Adding David Fincher to Stieg Larsson's "Girl With the Dragon Tattoo" story "has proved counterproductive," Kenneth Turan says tonight in his review on the L.A. Times website. And Turan doesn't fault Rooney Mara, the actress charged with portraying Lisbeth Salander. Hiring a twist-the-knife kind of Hollywood suspense director like Fincher, Turan writes, "betrays a misunderstanding of what's at the heart of the phenomenal international success of the Millennium trilogy books, which clock in at 65 million copies and counting."
That would be the character of Lisbeth Salander, one of the most unlikely, idiosyncratic and compelling crime fighters to hit the scene since Sherlock Holmes. One reason Salander is catnip on the page is that she is anything but in real life.
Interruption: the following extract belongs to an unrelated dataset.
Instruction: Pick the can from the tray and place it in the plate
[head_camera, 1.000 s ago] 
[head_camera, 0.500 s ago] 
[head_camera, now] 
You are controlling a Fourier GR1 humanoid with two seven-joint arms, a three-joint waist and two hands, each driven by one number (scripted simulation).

Antisocial when she's not downright furious, a sullen 24-year-old computer hacker with more piercings than friends, she is fierce, furtive and feral. You never want to get in her way.Though less well-crafted than the Fincher version, Niel Arden Oplev's "Dragon Tattoo" did have the crucial advantage of actress Noomi Rapace. Her savage Salander was as skittish and tattooed as she should be, but there was always a sense of an actual person inside those fierce defenses that enabled audiences to connect on screen in the way readers do on the page....
[Mara] committed herself totally to the "Dragon Tattoo" role and clearly did everything her director asked of her, but this film's cold, almost robotic conception of Salander as a twitchy, anorexic waif feels more like a stunt than a complete character, and so the best part of the reason we care enough to endure all that mayhem has gone away.
That had to be the fear of a lot of Salander fans who heard Fincher say early on that he didn't really feel her appeal in his soul. So it's maybe not a surprise he would mistake her for a waif, if an intriguing one, and not see her, as A.O. Scott writes in his New York Times review tonight, as "an avenger...an outlaw feminist fantasy-heroine, and also an avatar of digital antiauthoritarianism." Scott mostly likes what Fincher did with the story he was given, and is more fulsome than Turan in his appreciation of the handling of Salander: "It is her movie, and Ms. Mara’s." Mara, he writes, "captures her volatile and fascinating essence beautifully."
More review snippets:
- "You can’t take your eyes off Rooney Mara as the notorious Lisbeth Salander...[she] makes every scene that she appears in jump....It’s Mara’s shot at stardom, and [Daniel Craig] lets her have it." David Denby, The New Yorker
- "[Fincher] has made "The Girl With the Dragon Tattoo" into an electrifying movie by turning the audience into addicts of the forbidden, looking for the sick and twisted things we can't see. As Lisbeth Salander...Rooney Mara is a revelation." Owen Gleiberman, Entertainment Weekly
- "In the end, there's not much extra even David Fincher can bring to 'The Girl With the Dragon Tattoo.'" Todd McCarthy, The Hollywood Reporter
"Girl With the Dragon Tattoo" currently sits at 94% among top critics on the Tomatometer at Rotten Tomatoes, 87% among all critics.